A propos des qualités nécessaires à l’exercice de ce métier, il convient d’accepter que le traducteur est un auteur à part (presque) entière. Les journalistes peinent à l’admettre qui omettent son nom une fois sur deux en moyenne, comme si le texte s’était traduit tout seul par l’opération du Saint-esprit, et certains éditeurs (pas parmi les meilleurs, cela étant) n’en font aucun cas et traitent leurs traducteurs comme la dernière roue du carrosse.

Un éditeur furieux ne s’est-il pas exclamé un jour - où je bataillais pour faire réintégrer du texte qui avait été abusivement supprimé ! – « Mais de quoi vous mêlez-vous, vous n’êtes jamais que la traductrice ! »

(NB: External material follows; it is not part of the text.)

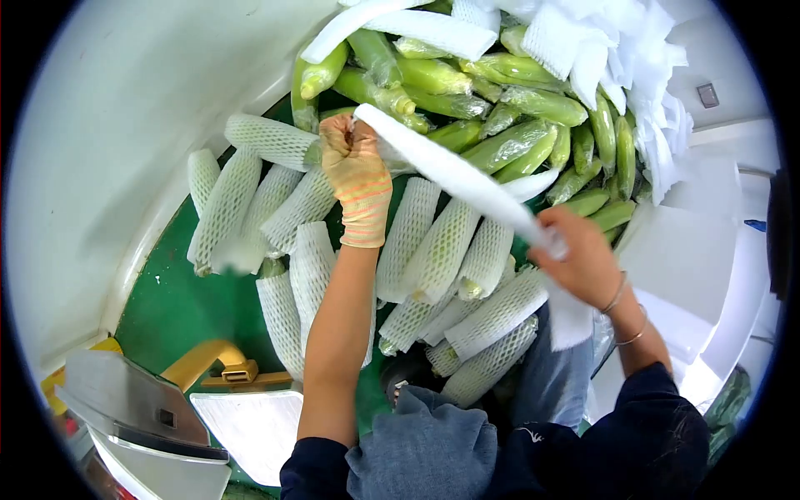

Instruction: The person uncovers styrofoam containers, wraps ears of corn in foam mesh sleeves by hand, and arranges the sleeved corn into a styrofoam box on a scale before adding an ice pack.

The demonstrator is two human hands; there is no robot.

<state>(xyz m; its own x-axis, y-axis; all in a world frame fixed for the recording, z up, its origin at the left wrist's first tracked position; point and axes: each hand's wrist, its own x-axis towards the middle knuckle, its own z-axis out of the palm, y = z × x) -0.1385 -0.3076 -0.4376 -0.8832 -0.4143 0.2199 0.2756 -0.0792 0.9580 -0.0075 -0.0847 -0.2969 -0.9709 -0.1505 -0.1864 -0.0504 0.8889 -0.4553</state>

Un site d’éditeur sur deux ne nomme pas le traducteur lors de la présentation d’un livre étranger non plus. Il existe même une maison d’édition qui ne les paye carrément pas - pas plus que ses auteurs, d’ailleurs - si j’en crois un article du Monde lu récemment !

A côté de cela, des éditeurs sérieux et respectueux comme Rivages ou le Mercure de France font apparaître le nom du traducteur sur la couverture de leurs ouvrages traduits d’une langue étrangère, au même titre que celui de l’auteur. L’un d’entre eux, nouveau venu dans la profession (Piranha), offre même au traducteur de se présenter en quelques lignes sur le rabat intérieur de la couverture, ce qui est suffisamment rare pour être signalé !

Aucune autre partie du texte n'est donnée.